Nami did stop screaming, but only because she had scrambled across the floor and reached up, trying to pull the door open with her hand. But no matter how much she pulled, it wouldn’t budge, and the ‘doctor’ simply smiled and approached her.
“Get away!” Nami screeched. “Don’t you fucking dare come closer or I’ll fucking kill you, you fuck!”
“Relax. I’m not going to hurt you. Quite the opposite, in fact.”
Arabe leaned down over her, reaching out towards her throat. She pressed herself back as far into the door as she could, turning away and squeezing her eyes shut so she didn’t have to look at him, and crying as he took hold of her dressing. He removed it - tearing the tape away from her skin to leave it sore and red - and unwound the red-stained bandages until they came free from her wound.

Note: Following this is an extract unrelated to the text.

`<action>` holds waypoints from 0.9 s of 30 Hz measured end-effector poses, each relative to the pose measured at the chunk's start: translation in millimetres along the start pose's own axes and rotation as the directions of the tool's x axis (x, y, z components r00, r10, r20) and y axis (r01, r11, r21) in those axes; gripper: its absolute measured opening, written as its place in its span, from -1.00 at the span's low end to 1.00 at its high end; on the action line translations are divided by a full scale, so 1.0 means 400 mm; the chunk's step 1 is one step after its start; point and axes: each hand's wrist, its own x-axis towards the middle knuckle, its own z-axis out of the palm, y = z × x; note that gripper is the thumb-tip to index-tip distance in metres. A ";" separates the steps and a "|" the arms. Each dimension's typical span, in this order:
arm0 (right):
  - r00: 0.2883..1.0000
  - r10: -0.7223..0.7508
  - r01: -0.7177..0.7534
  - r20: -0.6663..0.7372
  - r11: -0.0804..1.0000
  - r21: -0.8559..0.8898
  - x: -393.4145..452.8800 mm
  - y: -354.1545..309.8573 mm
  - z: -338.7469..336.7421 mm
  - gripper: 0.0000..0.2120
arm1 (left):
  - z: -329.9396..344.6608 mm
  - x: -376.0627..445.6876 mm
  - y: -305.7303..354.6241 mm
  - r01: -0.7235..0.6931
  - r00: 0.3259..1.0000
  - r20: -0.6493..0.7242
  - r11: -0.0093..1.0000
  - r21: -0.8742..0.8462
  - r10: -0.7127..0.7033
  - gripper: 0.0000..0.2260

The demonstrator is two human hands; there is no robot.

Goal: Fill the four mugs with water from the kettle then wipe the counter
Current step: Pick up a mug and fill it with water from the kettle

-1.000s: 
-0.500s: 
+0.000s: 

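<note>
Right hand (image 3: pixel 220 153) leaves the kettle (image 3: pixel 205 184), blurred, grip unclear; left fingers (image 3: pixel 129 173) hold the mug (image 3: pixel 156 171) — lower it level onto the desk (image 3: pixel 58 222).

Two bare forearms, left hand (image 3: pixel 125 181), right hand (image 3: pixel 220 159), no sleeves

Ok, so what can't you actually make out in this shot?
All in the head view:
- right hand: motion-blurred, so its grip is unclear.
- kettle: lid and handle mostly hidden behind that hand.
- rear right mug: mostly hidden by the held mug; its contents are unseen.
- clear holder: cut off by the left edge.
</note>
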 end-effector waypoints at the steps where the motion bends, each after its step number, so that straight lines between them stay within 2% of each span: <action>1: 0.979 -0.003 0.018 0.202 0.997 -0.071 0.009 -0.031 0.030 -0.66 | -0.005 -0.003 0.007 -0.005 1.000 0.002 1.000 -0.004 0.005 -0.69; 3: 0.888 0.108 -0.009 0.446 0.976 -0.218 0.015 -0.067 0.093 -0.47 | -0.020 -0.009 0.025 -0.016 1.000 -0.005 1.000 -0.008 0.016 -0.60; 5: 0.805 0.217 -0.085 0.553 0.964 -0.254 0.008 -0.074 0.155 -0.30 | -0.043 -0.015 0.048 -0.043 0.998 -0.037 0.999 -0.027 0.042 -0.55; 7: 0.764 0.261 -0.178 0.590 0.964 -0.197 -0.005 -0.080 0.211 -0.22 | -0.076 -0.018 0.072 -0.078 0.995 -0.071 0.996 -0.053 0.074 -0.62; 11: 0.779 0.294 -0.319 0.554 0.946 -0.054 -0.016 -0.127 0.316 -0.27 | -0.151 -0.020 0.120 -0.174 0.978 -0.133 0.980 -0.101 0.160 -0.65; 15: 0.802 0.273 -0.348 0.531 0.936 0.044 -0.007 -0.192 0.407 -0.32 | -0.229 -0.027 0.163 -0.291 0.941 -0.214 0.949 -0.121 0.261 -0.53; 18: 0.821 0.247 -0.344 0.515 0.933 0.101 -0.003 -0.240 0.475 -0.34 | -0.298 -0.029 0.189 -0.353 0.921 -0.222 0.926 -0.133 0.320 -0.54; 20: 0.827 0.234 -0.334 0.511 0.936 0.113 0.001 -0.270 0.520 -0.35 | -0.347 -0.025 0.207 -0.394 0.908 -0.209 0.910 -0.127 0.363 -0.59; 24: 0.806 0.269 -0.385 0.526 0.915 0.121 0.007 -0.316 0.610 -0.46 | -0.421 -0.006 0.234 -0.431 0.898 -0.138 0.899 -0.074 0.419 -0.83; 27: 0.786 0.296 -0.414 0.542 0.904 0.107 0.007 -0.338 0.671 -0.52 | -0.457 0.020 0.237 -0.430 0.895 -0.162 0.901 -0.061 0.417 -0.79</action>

Or, rather, what little wound was left.
Only faint marks, red but almost entirely healed, were left in the skin where Nami had been bitten. What had once been four grievous punctures were now no more than imperfections in her skin, and Doctor Arabe cocked his head at them curiously.
“Fascinating.”
He wasn’t the only one who noticed. Nami felt at it with her fingers, and gasped when they came away from her wounds without blood. “What’s going on?” She asked. “What’s happening to me?”
“What’s happening? Oh, nothing. Not really. Not yet.”
Arabe took from his other coat pocket a small vial; a gas-powered auto-injector filled with barely a fingernail’s volume of red, almost black liquid. Before Nami could struggle he grabbed hold of her arm and turned her hand over, and into her forearm he punched the tip of the injector. It hissed, and the volume of red disappeared into her skin, and when Arabe placed it in his pocket again, he found Nami sobbing on the floor.
“Let me go!” She cried. “I just want to go home!”
“Then go,” said Arabe, unlocking the door with his card. The door opened by Nami’s head and he looked down at her with a smile. “I don’t need you for anything else. And why cry, Taniguchi Nami? You have a special gift. A rare gift. And I just made it so you never have to cry again.”
Nami left the doctor there in the room. The moment he allowed her to do so, she scrambled up to her feet and fled through the basement corridors, looking for a way to reach help. She screamed and yelled but no-one listened to her, or saw her, and none of the doors she tried would open except the one to the stairs that led outside.
It was still dark as she broke out into the morning air. Medical disposal bins were piled high around her; bags of waste and biological contaminants. She ignored them, ran to a gate whose lock had been broken, and then fled out into the street.